**PROBLEM REQUIREMENTS**
Lines from the opening of the material through the line containing "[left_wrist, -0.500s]" must be duplicated word for word. Pictures are not.

**DATA IN THIS EXERCISE**

┄┄┄┄┄┄┄┄┄┄┄┄┄┄┄┄┄┄┄┄

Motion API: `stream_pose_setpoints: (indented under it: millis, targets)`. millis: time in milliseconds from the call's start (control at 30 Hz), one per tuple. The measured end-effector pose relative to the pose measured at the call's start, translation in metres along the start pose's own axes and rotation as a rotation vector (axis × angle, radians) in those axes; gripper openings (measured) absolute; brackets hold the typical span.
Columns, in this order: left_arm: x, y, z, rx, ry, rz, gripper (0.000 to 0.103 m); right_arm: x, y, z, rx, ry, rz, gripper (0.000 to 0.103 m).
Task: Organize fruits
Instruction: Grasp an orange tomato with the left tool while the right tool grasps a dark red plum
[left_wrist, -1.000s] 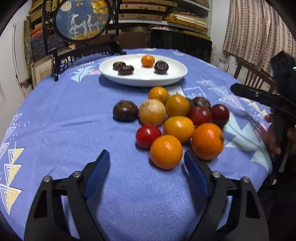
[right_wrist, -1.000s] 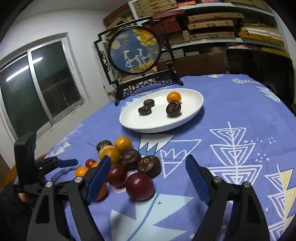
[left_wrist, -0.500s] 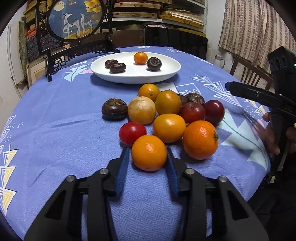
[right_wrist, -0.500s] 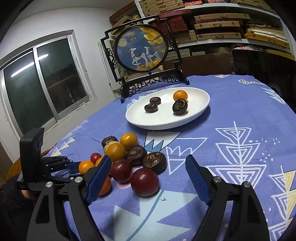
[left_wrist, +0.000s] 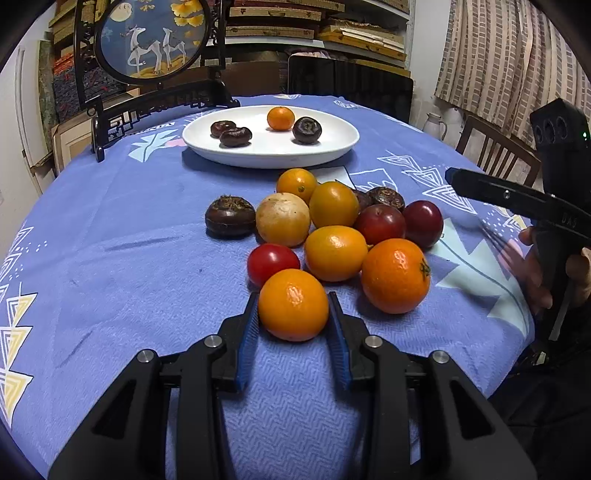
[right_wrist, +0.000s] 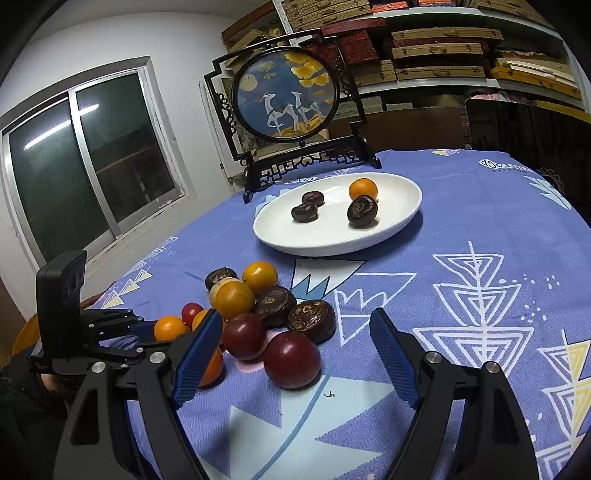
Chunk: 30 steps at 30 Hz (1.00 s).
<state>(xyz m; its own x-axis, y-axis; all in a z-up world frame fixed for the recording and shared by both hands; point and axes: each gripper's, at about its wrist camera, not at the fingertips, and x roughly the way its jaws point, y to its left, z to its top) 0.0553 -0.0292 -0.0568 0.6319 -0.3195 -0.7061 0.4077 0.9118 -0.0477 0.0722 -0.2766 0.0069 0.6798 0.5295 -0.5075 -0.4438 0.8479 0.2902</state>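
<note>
A pile of fruit lies on the blue tablecloth: oranges, a red tomato (left_wrist: 272, 260), dark red plums (left_wrist: 380, 224) and brown water chestnuts (left_wrist: 230, 220). My left gripper (left_wrist: 293, 300) is shut on the nearest orange (left_wrist: 293, 310), its blue pads pressing both sides as it rests on the cloth. My right gripper (right_wrist: 295, 319) stands open over the pile's right side, with a plum (right_wrist: 291, 359) below its fingers and untouched. Farther back, a white plate (left_wrist: 332, 149) holds three water chestnuts and a small orange (left_wrist: 280, 118).
A round painted screen on a black stand (left_wrist: 155, 40) rises behind the plate. A wooden chair (left_wrist: 495, 147) and a curtain are off the table's right edge. A window (right_wrist: 92, 162) is on the left in the right wrist view. Shelves line the back wall.
The left gripper's jaws went from wide open to shut on the nearest orange, which now sits between the pads. The right gripper stayed open and barely moved.
</note>
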Motion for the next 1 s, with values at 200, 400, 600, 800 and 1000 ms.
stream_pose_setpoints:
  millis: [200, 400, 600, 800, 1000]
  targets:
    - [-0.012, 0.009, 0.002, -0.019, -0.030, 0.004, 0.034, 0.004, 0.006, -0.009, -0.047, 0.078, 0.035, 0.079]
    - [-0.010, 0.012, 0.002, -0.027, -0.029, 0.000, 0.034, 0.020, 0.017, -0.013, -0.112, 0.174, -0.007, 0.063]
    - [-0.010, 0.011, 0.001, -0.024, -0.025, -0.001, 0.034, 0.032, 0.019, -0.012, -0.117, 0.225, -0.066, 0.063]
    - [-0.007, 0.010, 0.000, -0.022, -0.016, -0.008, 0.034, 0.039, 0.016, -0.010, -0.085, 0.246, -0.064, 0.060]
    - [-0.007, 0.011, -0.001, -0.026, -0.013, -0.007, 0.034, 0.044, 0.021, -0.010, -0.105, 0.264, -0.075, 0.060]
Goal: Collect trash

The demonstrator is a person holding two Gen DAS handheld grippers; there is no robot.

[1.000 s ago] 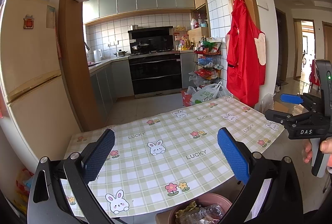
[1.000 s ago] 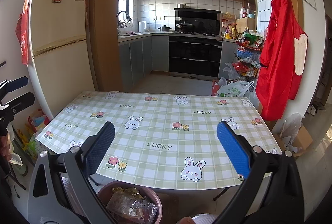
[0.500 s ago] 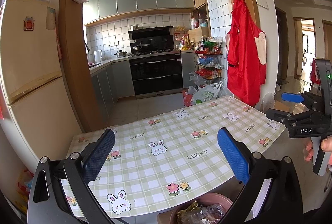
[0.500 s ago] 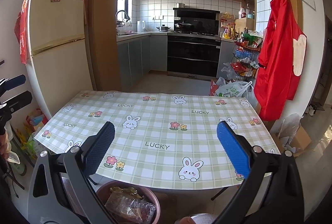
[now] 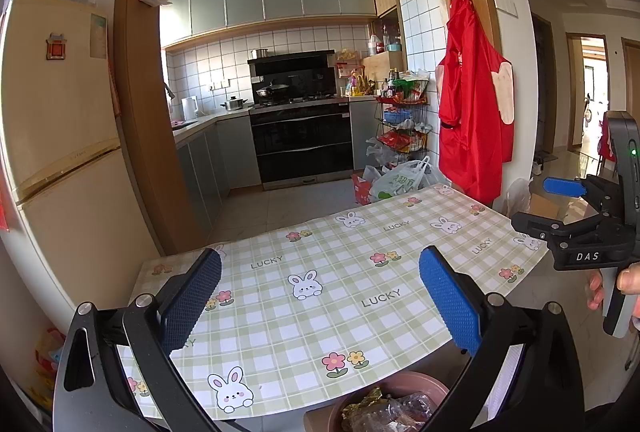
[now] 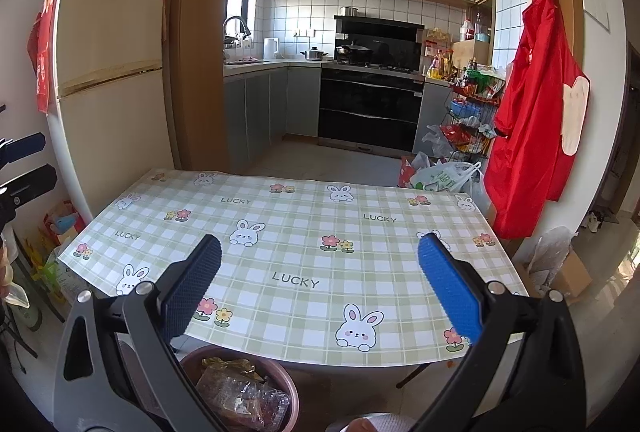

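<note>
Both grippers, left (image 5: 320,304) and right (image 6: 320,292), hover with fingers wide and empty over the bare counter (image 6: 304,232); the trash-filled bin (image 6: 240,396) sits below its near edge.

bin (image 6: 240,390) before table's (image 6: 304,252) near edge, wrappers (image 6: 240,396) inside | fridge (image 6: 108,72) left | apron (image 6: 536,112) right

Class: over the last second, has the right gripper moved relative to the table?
Yes, slightly. In its own view, the tablecloth's nearest LUCKY print has drifted left between the fingers, so the right gripper has shifted or turned rightward.
</note>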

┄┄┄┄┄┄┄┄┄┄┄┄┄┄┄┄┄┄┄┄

**SOLUTION TO THE PROBLEM**
Motion API: `stream_pose_setpoints: (indented under it: millis, targets)`. millis: time in milliseconds from the call's start (control at 30 Hz), one per tuple. The measured end-effector pose relative to the pose measured at the call's start, translation in metres along the start pose's own axes and rotation as a rotation vector (axis × angle, radians) in those axes; gripper openings (measured) absolute; brackets hold the typical span.
Columns, in this order: left_arm: x, y, z, rx, ry, rz, gripper (0.000 to 0.103 m); right_arm: x, y, z, rx, ry, rz, gripper (0.000 to 0.103 m).
Task: Organize fruits
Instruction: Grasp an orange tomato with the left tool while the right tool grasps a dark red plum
[left_wrist, -1.000s] 
[right_wrist, -1.000s] 
[left_wrist, -0.500s] 

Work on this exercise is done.